Gue menghembuskan nafas dengan gelisah, sambil menatap langit-langit kamar gue.
Sejak pulang, gue bahkan mengacuhkan panggilan Papa dan Mama gue, dan memilih untuk mengurung diri di kamar. Setengah jam sekali Mama datang untuk mengetok tapi gue memilih diam di dalam tanpa menjawabnya.
Dan, akhirnya Mama pun menyerah.
Gue membuka ponsel gue, lalu mengetikkan sebaris pesan singkat kepada Sabrina.
Vanessa R. Evans : Sab, gue ke rumah lo sekarang.
Gue langsung mengambil sebuah tas ransel kecil, dan memasukkan barang-barang yang gue perlukan untuk menginap, dan seragam sekolah. Tak lupa gue mengambil tas sekolah gue yang tergantung di kursi, berhubung besok masih hari sekolah dan gue nggak mau bolos.
Gue keluar dari kamar, dan disambut dengan tatapan penuh tanya dari Papa dan Mama yang sedang duduk di kursi meja makan.
"Van, kamu mau kemana?" tanya Mama khawatir sambil mendatangi gue.
Gue menunduk, lalu memeluk Mama erat. "Ma, Vanessa mau ke rumah Sabrina, nginep. Ada masalah yang perlu Vanessa selesaikan."
Mama menoleh kebelakang, menatap Papa dengan khawatir. "Mama ragu-"
"Kalau Vanessa punya masalah yang harus diselesaikan, biarkan dia pergi."
Ucapan Papa yang tegas membuat secercah harapan tumbuh dalam diri gue.
"Sayang, kamu yakin?

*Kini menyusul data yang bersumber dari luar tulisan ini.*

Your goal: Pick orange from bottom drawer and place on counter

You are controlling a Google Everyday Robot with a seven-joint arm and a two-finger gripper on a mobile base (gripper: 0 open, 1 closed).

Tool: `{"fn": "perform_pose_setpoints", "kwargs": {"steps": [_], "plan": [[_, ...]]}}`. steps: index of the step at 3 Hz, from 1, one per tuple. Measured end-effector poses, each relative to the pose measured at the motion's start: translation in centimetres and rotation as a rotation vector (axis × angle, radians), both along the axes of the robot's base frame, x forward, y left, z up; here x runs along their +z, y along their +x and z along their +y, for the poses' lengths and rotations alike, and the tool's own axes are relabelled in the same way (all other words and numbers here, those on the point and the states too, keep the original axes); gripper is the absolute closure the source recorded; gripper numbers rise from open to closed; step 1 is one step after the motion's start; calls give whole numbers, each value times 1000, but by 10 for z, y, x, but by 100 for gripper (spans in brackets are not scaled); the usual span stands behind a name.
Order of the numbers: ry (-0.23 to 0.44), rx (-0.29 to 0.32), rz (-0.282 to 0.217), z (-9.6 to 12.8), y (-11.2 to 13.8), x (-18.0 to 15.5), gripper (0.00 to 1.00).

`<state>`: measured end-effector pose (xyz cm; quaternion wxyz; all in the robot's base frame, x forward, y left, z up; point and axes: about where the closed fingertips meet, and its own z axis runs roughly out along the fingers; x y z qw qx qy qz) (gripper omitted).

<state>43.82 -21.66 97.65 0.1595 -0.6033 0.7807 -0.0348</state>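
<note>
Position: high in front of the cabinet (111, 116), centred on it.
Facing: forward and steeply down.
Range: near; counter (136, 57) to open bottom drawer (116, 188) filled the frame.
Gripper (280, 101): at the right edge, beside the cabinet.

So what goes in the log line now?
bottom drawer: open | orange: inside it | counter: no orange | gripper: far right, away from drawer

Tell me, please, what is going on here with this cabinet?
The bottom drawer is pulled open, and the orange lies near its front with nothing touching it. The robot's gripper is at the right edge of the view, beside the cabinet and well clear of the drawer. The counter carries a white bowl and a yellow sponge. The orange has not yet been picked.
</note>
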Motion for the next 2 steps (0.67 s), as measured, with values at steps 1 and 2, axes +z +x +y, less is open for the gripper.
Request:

Sudah jam segini-"
"Nggak apa-apa, Ma. Vanessa sudah dewasa. Papa yakin dia akan menyelesaikan masalah dengan benar." ucap Papa.
Gue mengangguk semangat. "Vanessa janji. Kalau gitu, Vanessa pergi dulu ya, Pa, Ma."
Gue pun mencium pipi Mama cepat, lalu berlari kearah Papa dan mencium pipinya juga. "Sampai ketemu besok, Pa, Ma."
Gue dengan cepat mengeluarkan kunci mobil dari saku celana jeans hitam gue, dan menghidupkan mobil. Tepat setelah gue menghidupkan mobil, ponsel gue yang terletak diatas dasbor mobil bergetar.
sabrina angelina : gue udah duga lo bakal dateng. cepetan, lapuk gue nunggu lo.
Gue tersenyum kecil, lalu dengan cepat membalas pesan itu.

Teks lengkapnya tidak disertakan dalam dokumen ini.